A economia correspondia principalmente ao cultivo da cana-de-açúcar, e que aos poucos foi sendo introduzido o café.
Podemos ver ainda, que durante o período de independência, começaram os processos para a formação de uma classe media urbana, única apta a consolidar uma nação moderna, pois desse modo observamos o fortalecimento da unidade estatal e do poder monárquico.
O Brasil, seguindo o exemplo de outras partes da América, começou em 1817 a desenvolver os desejos da liberdade civil. Assim, após uma revolução burguesa na França, uma mudança nas colônias européias na América parecia ser inevitável.
Na eclosão da Revolução do Porto, como era moldado nas idéias liberais, o benefício seria útil ao Brasil, este então, declarou a união.7 Porem, os brasileiros conheceram bem cedo que estavam enganados, pois o desprezo que mostrava a facção dominante em Lisboa por tudo quanto era do Brasil.

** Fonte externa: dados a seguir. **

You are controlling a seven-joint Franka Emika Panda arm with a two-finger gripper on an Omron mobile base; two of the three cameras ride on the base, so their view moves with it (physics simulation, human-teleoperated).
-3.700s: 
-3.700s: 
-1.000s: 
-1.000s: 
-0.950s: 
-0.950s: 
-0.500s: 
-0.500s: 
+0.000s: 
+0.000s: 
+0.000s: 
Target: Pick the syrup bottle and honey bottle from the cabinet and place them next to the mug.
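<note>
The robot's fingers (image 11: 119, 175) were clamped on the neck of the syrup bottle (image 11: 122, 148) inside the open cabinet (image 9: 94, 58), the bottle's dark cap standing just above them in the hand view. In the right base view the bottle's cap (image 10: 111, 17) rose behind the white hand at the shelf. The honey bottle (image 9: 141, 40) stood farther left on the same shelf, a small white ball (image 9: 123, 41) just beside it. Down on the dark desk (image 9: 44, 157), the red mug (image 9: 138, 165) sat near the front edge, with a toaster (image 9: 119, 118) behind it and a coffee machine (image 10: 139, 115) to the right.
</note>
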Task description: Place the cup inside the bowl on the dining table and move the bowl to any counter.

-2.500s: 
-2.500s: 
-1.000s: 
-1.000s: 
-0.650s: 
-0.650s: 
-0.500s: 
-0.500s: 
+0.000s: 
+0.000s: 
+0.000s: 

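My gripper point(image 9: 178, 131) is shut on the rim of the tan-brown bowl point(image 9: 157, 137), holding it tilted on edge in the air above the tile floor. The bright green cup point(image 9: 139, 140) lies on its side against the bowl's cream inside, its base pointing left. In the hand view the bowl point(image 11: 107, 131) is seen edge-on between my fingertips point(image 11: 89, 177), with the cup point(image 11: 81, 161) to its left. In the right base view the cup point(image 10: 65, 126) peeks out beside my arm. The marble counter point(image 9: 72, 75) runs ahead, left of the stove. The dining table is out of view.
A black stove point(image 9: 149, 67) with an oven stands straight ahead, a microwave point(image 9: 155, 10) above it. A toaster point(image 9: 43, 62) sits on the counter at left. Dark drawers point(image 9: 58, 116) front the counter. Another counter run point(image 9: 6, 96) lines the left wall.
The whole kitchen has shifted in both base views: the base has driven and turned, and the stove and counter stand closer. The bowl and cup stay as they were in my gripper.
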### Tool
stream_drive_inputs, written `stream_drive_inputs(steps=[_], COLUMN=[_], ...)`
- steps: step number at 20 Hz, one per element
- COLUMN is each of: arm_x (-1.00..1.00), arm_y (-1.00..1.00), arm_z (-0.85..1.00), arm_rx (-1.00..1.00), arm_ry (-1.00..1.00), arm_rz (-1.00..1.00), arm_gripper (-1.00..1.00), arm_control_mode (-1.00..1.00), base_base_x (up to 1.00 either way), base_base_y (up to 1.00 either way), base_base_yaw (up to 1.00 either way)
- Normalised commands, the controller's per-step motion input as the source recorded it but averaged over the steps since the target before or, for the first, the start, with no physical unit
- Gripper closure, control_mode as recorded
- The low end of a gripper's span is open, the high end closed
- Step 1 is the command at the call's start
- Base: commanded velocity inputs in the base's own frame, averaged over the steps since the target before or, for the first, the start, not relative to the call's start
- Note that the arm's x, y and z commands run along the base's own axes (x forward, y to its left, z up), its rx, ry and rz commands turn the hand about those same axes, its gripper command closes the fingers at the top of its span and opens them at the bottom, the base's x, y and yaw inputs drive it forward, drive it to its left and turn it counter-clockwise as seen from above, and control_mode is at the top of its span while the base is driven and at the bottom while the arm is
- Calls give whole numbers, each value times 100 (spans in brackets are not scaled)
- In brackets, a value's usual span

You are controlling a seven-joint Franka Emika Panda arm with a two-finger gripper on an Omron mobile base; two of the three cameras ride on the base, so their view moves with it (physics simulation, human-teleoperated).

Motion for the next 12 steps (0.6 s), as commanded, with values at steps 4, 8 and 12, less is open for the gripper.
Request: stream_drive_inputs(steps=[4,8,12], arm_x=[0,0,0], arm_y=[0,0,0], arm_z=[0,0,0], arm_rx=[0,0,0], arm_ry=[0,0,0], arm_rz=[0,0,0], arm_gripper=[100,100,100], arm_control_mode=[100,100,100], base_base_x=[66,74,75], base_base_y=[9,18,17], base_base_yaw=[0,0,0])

Assim, o apoio que se dava a todos os atos arbitrários dos governadores que regiam no Brasil segundo a máxima de Lisboa, as expedições de tropas enviadas ao Brasil contra o desejo dos povos e dos representantes dessas cortes, as criações de juntas desligadas entre si, mostraram as intenções de Portugal, que chamando o Brasil de irmão, mas não havia fato que concordasse com as palavras.
Portanto, o Brasil começa a mostrar os ressentimentos nos escritos impressos e as facções dominantes em Lisboa começaram a responder com ameaças e começou a enviar mais tropas.
Não poucas vezes o príncipe regente informou ao governo de Lisboa sobre a situação política do Brasil, em que descrevia claramente sentimento do povo, e daí prevenindo as conseqüências, mas seus ofícios ficavam sem resposta.
Com isso, Portugal recorre cada vez mais às armas para fortalecer suas pretensões. O Brasil armou-se para defender-se.
Este fato fez com que o príncipe regente convocasse Conselho de Estado, composto por pessoas eleitas pelo povo. Daí expediu um decreto para a criação de uma Assembléia Constituinte e legislativa e finalmente declarou a independência do Brasil por um decreto de primeiro de agosto de 1822 e na mesma data o manifesto justificativo deste procedimento.
Este manifesto era dirigido ao povo do Brasil, mas depois seguiu a outras potências estrangeiras em seis de agosto.
Com este manifesto, o governo traça uma linha de conduta e conseqüentemente a diretriz que o povo deveria seguir ou rejeitar, pois a partir deste manifesto ninguém poderia ficar neutro.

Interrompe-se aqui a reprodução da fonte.